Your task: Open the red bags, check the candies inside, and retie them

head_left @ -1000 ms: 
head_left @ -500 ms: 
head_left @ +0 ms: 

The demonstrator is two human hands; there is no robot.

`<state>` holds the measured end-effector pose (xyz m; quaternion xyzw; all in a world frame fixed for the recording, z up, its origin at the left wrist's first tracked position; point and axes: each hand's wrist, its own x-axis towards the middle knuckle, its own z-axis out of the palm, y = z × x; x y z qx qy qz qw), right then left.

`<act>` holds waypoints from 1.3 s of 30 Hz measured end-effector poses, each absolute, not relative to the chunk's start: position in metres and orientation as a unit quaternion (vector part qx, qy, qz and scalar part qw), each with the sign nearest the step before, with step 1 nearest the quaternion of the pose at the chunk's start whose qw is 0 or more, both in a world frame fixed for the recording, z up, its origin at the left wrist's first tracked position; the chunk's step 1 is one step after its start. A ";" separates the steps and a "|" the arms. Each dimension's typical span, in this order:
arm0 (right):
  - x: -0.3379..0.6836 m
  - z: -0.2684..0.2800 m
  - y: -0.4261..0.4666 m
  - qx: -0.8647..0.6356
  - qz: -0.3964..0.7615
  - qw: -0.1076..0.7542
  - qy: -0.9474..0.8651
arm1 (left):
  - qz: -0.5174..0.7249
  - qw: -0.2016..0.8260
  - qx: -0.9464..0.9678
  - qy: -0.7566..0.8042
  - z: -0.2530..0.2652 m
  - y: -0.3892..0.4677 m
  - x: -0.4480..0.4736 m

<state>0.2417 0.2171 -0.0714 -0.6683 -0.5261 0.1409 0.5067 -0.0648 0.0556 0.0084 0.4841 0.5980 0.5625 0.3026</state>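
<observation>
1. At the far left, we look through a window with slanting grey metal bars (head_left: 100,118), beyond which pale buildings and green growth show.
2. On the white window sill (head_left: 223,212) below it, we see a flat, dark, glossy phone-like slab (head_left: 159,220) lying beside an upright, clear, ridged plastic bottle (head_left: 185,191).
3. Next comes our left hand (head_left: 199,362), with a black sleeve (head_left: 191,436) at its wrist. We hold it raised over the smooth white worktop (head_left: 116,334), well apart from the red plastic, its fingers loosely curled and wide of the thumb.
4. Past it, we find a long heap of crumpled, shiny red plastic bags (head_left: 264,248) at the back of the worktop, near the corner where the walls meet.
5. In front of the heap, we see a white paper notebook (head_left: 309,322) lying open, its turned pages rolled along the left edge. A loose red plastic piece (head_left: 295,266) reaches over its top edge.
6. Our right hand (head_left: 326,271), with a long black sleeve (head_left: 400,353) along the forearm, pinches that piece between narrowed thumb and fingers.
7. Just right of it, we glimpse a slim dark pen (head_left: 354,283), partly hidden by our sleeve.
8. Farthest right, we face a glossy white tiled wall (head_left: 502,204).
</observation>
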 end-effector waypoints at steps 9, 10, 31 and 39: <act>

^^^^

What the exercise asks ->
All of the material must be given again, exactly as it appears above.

Task answer ->
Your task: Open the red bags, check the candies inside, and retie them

head_left @ -1000 ms: 
head_left @ -500 ms: 
head_left @ +0 ms: 

The demonstrator is two human hands; there is no robot.

`<state>` holds the measured end-effector pose (xyz m; quaternion xyzw; all in a world frame fixed for the recording, z up, its origin at the left wrist's first tracked position; point and axes: each hand's wrist, its own x-axis towards the middle knuckle, its own z-axis out of the palm, y = z × x; x y z qx qy qz qw), right then left.

`<act>` holds waypoints from 1.3 s of 30 Hz measured end-effector poses, each absolute, not relative to the chunk's start: position in metres and orientation as a unit quaternion (vector part qx, qy, qz and scalar part qw), each with the sign nearest the step before, with step 1 nearest the quaternion of the pose at the chunk's start whose qw is 0 or more, both in a world frame fixed for the recording, z up, its origin at the left wrist's first tracked position; the chunk's step 1 is one step after its start. A ";" separates the steps and a "|" the arms. Each dimension's typical span, in this order:
arm0 (right):
  - x: -0.3379..0.6836 m
  - z: -0.2684..0.2800 m
  - y: -0.4261..0.4666 m
  - qx: -0.8647..0.6356
  - qz: -0.3964..0.7615
  - qw: -0.1076..0.7542
  - qy: -0.9474..0.8651
arm1 (left):
  - qz: -0.5174..0.7249
  - qw: -0.2016..0.8260
  - qx: -0.9464..0.9678
  - qy: -0.7566..0.8042
  - z: -0.2530..0.2652 m
  - y: -0.3892..0.4677 m
  - x: -0.4480..0.4736 m

<state>0.2417 0.2171 -0.0714 -0.6683 -0.5261 0.1409 0.5067 -0.0648 0.0556 0.0084 0.4841 0.5980 0.5625 0.3026</state>
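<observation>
1. At the far left, we look through a window with slanting grey metal bars (head_left: 100,118), beyond which pale buildings and green growth show.
2. On the white window sill (head_left: 223,212) below it, we see a flat, dark, glossy phone-like slab (head_left: 159,220) lying beside an upright, clear, ridged plastic bottle (head_left: 185,191).
3. Next comes our left hand (head_left: 199,362), with a black sleeve (head_left: 191,436) at its wrist. We hold it raised over the smooth white worktop (head_left: 116,334), well apart from the red plastic, its fingers loosely curled and wide of the thumb.
4. Past it, we find a long heap of crumpled, shiny red plastic bags (head_left: 264,248) at the back of the worktop, near the corner where the walls meet.
5. In front of the heap, we see a white paper notebook (head_left: 309,322) lying open, its turned pages rolled along the left edge. A loose red plastic piece (head_left: 295,266) reaches over its top edge.
6. Our right hand (head_left: 326,271), with a long black sleeve (head_left: 400,353) along the forearm, pinches that piece between narrowed thumb and fingers.
7. Just right of it, we glimpse a slim dark pen (head_left: 354,283), partly hidden by our sleeve.
8. Farthest right, we face a glossy white tiled wall (head_left: 502,204).
</observation>
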 end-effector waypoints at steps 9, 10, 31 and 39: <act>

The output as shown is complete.